### WHAT THIS TASK INVOLVES
Transcribe every entry that follows exactly, omitting all pictures.
============================================================
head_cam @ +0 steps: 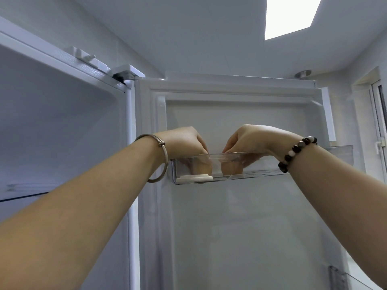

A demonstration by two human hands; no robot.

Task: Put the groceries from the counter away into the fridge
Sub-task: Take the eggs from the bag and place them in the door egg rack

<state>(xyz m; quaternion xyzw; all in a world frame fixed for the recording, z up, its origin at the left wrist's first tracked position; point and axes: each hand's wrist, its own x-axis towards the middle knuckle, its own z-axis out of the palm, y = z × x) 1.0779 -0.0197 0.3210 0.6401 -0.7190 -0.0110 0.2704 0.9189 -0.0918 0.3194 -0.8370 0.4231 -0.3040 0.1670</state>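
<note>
Fridge door point(240, 227) open, clear top bin point(297, 164). Left hand point(184, 143) curls fingers round an egg point(202, 167), right hand point(249, 141) round a second egg point(231, 168), both inside bin above white tray point(194, 178); probably seating them against rolling.

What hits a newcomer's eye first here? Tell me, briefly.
The left hand and right hand reach over the rim of the clear door bin, high on the open fridge door, each holding what looks like a brown egg. A bright ceiling light glares at top right.
</note>
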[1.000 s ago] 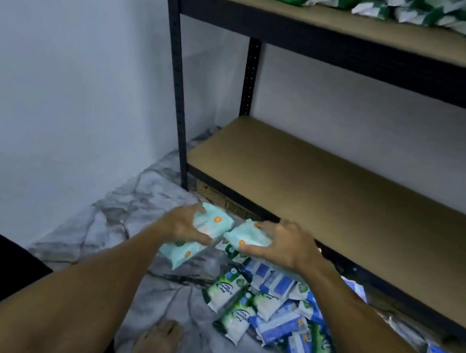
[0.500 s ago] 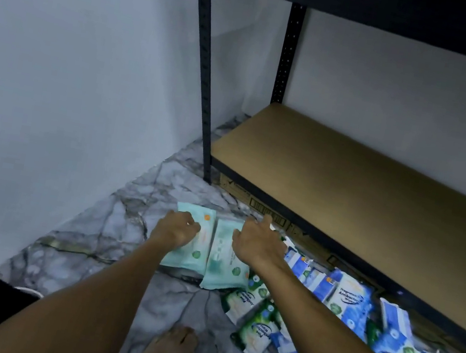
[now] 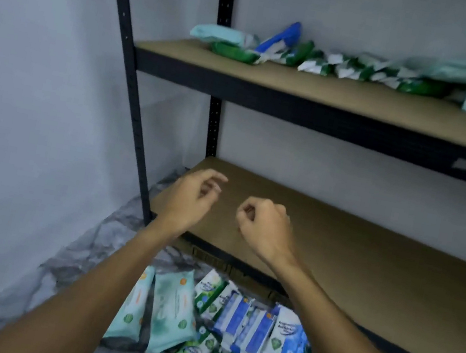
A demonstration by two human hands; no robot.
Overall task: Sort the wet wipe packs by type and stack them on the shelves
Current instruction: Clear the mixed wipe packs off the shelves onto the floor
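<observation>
With mixed packs on the upper shelf and a pile on the floor at bottom centre, most sorting seems left; left hand fingers loose, right hand fisted, both empty.

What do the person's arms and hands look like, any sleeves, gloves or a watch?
Both arms are bare as far up as the picture shows: no sleeves on the left arm or the right arm. The left hand and right hand wear no gloves, and neither wrist carries a watch or band. Blur could hide a thin ring.
</observation>
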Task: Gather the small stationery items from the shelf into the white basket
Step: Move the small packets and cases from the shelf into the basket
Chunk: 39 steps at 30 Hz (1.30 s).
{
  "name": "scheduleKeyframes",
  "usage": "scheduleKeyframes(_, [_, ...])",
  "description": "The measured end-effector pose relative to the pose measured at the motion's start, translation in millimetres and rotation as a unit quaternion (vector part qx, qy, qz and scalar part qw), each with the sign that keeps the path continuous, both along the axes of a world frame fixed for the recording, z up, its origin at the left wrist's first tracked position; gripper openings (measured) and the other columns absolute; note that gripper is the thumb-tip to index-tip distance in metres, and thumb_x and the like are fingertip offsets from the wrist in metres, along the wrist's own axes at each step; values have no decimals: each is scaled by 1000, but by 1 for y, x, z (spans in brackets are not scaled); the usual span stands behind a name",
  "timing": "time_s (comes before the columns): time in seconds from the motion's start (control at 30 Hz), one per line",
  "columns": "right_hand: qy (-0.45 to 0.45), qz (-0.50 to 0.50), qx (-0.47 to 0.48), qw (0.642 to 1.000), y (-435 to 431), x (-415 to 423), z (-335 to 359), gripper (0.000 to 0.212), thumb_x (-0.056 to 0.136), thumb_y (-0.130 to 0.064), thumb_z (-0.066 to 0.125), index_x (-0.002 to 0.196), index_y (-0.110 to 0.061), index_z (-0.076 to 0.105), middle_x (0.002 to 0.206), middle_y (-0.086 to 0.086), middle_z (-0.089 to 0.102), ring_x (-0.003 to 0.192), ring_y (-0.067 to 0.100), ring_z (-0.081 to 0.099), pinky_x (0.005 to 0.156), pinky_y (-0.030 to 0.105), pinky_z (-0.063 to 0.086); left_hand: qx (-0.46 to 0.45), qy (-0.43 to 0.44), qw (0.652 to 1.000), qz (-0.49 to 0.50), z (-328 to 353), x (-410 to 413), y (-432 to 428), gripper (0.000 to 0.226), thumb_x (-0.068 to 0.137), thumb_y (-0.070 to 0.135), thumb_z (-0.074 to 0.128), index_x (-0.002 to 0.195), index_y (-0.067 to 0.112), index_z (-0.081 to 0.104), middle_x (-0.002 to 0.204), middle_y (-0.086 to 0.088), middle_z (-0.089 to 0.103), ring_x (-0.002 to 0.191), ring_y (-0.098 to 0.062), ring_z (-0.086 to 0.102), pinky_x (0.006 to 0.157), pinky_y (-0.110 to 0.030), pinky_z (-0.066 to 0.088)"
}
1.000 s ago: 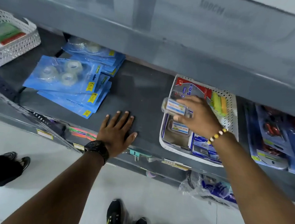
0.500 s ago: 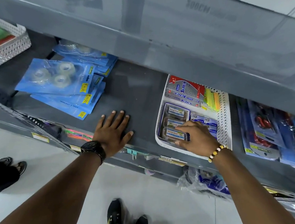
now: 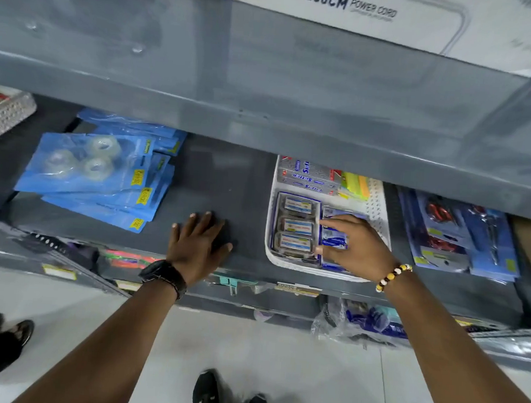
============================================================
### ANSWER AREA
head_cam @ +0 steps: 

A demonstration by two human hands; no robot.

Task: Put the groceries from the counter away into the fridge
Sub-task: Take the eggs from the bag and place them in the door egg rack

<state>(xyz m; quaternion xyzw; all in a world frame fixed for the recording, z up, its origin at the left wrist's first tracked position; point and axes: each hand's wrist, its own x-axis towards the middle knuckle, its own z-axis out of the palm, y = z × x) 1.0779 -0.0197 0.3210 0.6401 -0.7190 -0.0110 0.2704 0.9189 -0.0918 0.3194 -0.8370 0.4231 -0.3040 0.1670</state>
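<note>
Fridge door point(240, 227) open, clear top bin point(297, 164). Left hand point(184, 143) curls fingers round an egg point(202, 167), right hand point(249, 141) round a second egg point(231, 168), both inside bin above white tray point(194, 178); probably seating them against rolling.

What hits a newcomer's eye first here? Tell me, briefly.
The left hand and right hand reach over the rim of the clear door bin, high on the open fridge door, each holding what looks like a brown egg. A bright ceiling light glares at top right.
</note>
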[1.000 s ago] 
[0.500 s ago] 
[now] 
A demonstration by two human hands; no robot.
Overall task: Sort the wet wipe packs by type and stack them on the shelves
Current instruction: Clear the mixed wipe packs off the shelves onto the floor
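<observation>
With mixed packs on the upper shelf and a pile on the floor at bottom centre, most sorting seems left; left hand fingers loose, right hand fisted, both empty.

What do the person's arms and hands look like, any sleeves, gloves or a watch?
Both arms are bare as far up as the picture shows: no sleeves on the left arm or the right arm. The left hand and right hand wear no gloves, and neither wrist carries a watch or band. Blur could hide a thin ring.
</observation>
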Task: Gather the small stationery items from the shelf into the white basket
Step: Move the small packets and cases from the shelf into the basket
Chunk: 39 steps at 30 Hz (1.30 s).
{
  "name": "scheduleKeyframes",
  "usage": "scheduleKeyframes(_, [_, ...])",
  "description": "The measured end-effector pose relative to the pose measured at the motion's start, translation in millimetres and rotation as a unit quaternion (vector part qx, qy, qz and scalar part qw), each with the sign that keeps the path continuous, both along the axes of a world frame fixed for the recording, z up, its origin at the left wrist's first tracked position; gripper openings (measured) and the other columns absolute; note that gripper is the thumb-tip to index-tip distance in metres, and thumb_x and the like are fingertip offsets from the wrist in metres, along the wrist's own axes at each step; values have no decimals: each is scaled by 1000, but by 1 for y, x, z (spans in brackets are not scaled); the usual span stands behind a name",
  "timing": "time_s (comes before the columns): time in seconds from the motion's start (control at 30 Hz), one per line",
  "columns": "right_hand: qy (-0.45 to 0.45), qz (-0.50 to 0.50), qx (-0.47 to 0.48), qw (0.642 to 1.000), y (-435 to 431), x (-415 to 423), z (-335 to 359), gripper (0.000 to 0.212), thumb_x (-0.056 to 0.136), thumb_y (-0.130 to 0.064), thumb_z (-0.066 to 0.125), index_x (-0.002 to 0.196), index_y (-0.110 to 0.061), index_z (-0.076 to 0.105), middle_x (0.002 to 0.206), middle_y (-0.086 to 0.086), middle_z (-0.089 to 0.102), ring_x (-0.003 to 0.192), ring_y (-0.067 to 0.100), ring_z (-0.081 to 0.099), pinky_x (0.005 to 0.156), pinky_y (-0.030 to 0.105), pinky_z (-0.063 to 0.086); left_hand: qx (-0.46 to 0.45), qy (-0.43 to 0.44), qw (0.652 to 1.000), qz (-0.49 to 0.50), z (-328 to 353), x (-410 to 413), y (-432 to 428), gripper (0.000 to 0.226), thumb_x (-0.068 to 0.137), thumb_y (-0.070 to 0.135), thumb_z (-0.074 to 0.128), index_x (-0.002 to 0.195), index_y (-0.067 to 0.112), index_z (-0.081 to 0.104), middle_x (-0.002 to 0.204), middle_y (-0.086 to 0.088), middle_z (-0.089 to 0.103), ring_x (-0.002 to 0.191), ring_y (-0.098 to 0.062), ring_z (-0.086 to 0.102), pinky_x (0.006 to 0.157), pinky_y (-0.110 to 0.030), pinky_z (-0.066 to 0.088)"
}
1.000 s ago: 
0.500 s ago: 
now: 

The exercise is complete with this answer.